Begin at the line below that has "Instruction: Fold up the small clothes". Stop after the line that has "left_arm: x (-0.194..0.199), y", repeating each line exactly and leaving out the pictures.

───

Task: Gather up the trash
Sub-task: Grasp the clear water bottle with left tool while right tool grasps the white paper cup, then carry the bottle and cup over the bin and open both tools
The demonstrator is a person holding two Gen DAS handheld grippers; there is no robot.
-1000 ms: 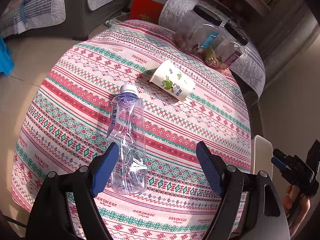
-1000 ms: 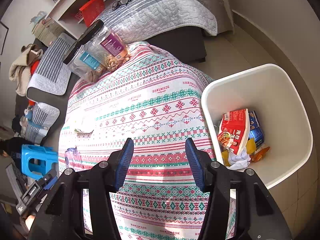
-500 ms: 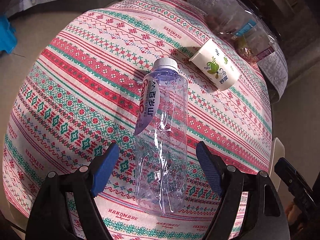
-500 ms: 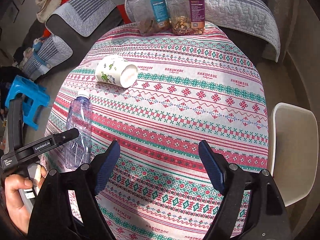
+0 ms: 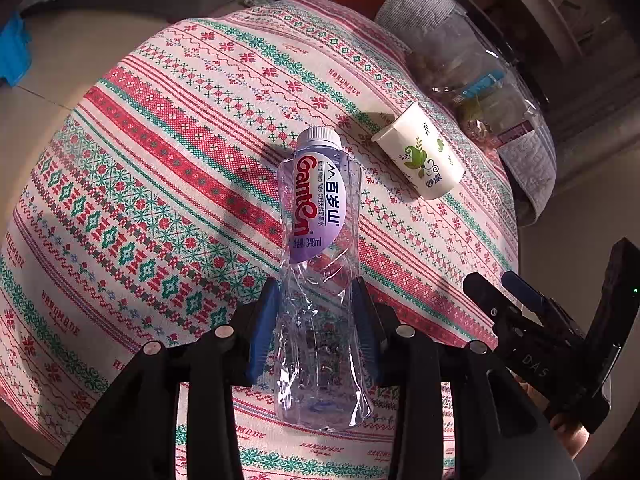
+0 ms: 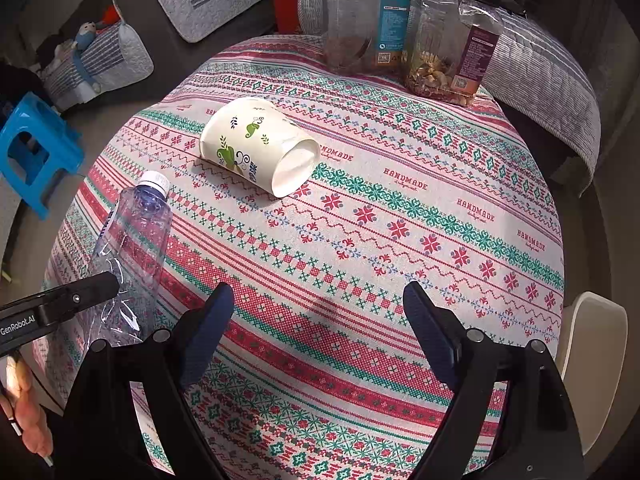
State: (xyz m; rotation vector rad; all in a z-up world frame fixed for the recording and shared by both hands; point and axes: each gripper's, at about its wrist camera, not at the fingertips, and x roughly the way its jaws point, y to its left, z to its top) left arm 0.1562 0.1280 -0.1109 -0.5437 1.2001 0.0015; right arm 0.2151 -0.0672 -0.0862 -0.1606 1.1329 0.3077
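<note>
I am in a home living room: my table [image 6: 400, 216] wears a patterned cloth printed "HANDMADE". Around it stand sofas [image 6: 208, 4] with quilted grey covers, a blue plastic stool [image 6: 32, 156] on the tiled floor, and two snack jars [image 6: 452, 40].

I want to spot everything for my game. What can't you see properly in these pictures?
- Bin: right view, only a white rim shows; the picture's edge and the right gripper cut it off, so its inside is hidden.
- Bottle base: right view, hidden behind the left gripper.
- Jars: left view, blurred near the edge; contents unclear.
- Jar labels: right view, print too small.
</note>
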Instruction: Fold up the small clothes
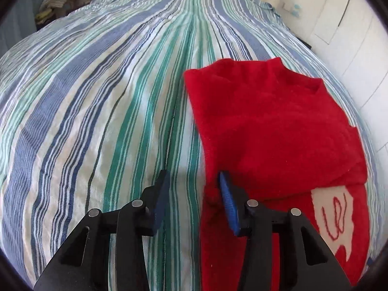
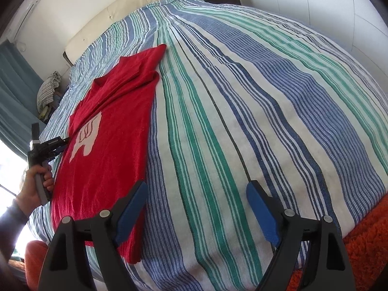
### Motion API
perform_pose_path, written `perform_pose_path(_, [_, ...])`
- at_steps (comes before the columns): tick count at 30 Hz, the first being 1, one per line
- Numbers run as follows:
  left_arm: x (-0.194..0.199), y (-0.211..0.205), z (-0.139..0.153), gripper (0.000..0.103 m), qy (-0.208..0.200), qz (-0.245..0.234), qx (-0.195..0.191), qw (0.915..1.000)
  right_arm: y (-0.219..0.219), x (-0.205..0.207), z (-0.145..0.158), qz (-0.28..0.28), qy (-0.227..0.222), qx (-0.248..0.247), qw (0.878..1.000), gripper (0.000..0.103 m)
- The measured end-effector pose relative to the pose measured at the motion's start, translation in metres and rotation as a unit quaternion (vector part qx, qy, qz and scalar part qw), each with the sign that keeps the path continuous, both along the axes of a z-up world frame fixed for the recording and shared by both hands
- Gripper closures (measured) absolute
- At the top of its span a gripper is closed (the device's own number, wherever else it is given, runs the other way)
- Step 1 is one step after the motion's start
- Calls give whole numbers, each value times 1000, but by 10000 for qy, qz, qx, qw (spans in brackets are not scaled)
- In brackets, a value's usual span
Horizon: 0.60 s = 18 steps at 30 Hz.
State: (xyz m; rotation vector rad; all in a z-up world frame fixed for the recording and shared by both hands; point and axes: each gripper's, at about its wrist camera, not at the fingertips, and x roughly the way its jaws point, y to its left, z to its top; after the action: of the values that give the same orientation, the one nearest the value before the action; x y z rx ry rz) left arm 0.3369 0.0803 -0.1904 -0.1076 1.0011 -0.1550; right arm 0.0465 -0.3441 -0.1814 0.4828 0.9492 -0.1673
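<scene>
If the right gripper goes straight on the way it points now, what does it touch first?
Most likely the striped bedspread. The right gripper is open and points down at bare cover between its fingers. The red sweater lies just beside its left finger, so that finger might brush the sweater's edge; depth is hard to judge.

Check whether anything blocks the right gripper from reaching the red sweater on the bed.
Nothing visible does. The right gripper hangs open over the striped bedspread, and the red sweater lies right beside its left jaw, with only bare bedspread between the two jaws.
</scene>
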Motion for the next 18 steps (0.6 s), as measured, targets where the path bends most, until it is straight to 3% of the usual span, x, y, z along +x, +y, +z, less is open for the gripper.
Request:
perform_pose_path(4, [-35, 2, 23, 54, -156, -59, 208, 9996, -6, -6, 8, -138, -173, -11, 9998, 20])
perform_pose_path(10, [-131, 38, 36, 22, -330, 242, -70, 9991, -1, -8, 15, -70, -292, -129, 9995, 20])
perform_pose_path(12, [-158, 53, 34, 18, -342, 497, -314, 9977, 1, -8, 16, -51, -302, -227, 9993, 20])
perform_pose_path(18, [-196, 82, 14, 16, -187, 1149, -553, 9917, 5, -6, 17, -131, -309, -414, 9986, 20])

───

■ Task answer:
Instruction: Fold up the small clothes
### Motion API
perform_pose_path, written `perform_pose_path(_, [_, ...])`
- at_steps (comes before the columns): tick count at 30 Hz, the first being 1, one per line
- Numbers run as follows:
  left_arm: x (-0.194..0.199), y (-0.211..0.205), z (-0.139..0.153), gripper (0.000..0.103 m), qy (-0.208..0.200), qz (-0.245..0.234), qx (-0.195..0.191), qw (0.915..1.000)

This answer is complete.